### Work instructions
The reply should consist of the line containing "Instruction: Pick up" and all lines after it in the listing below, reproduced exactly and nothing more.

### Information provided

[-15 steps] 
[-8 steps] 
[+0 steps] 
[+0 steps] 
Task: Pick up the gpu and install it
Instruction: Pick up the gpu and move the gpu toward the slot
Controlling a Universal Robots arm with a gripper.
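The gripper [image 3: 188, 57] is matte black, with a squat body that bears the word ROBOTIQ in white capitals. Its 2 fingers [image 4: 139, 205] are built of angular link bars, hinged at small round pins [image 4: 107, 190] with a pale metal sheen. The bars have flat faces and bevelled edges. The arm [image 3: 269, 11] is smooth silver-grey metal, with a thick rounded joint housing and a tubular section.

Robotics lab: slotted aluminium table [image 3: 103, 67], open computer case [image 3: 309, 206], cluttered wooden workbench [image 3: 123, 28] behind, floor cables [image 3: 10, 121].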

### Reply to the task
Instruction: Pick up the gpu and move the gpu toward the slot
Controlling a Universal Robots arm with a gripper.
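The gripper [image 3: 188, 57] is matte black, with a squat body that bears the word ROBOTIQ in white capitals. Its 2 fingers [image 4: 139, 205] are built of angular link bars, hinged at small round pins [image 4: 107, 190] with a pale metal sheen. The bars have flat faces and bevelled edges. The arm [image 3: 269, 11] is smooth silver-grey metal, with a thick rounded joint housing and a tubular section.

Robotics lab: slotted aluminium table [image 3: 103, 67], open computer case [image 3: 309, 206], cluttered wooden workbench [image 3: 123, 28] behind, floor cables [image 3: 10, 121].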

There's nothing else to the answer.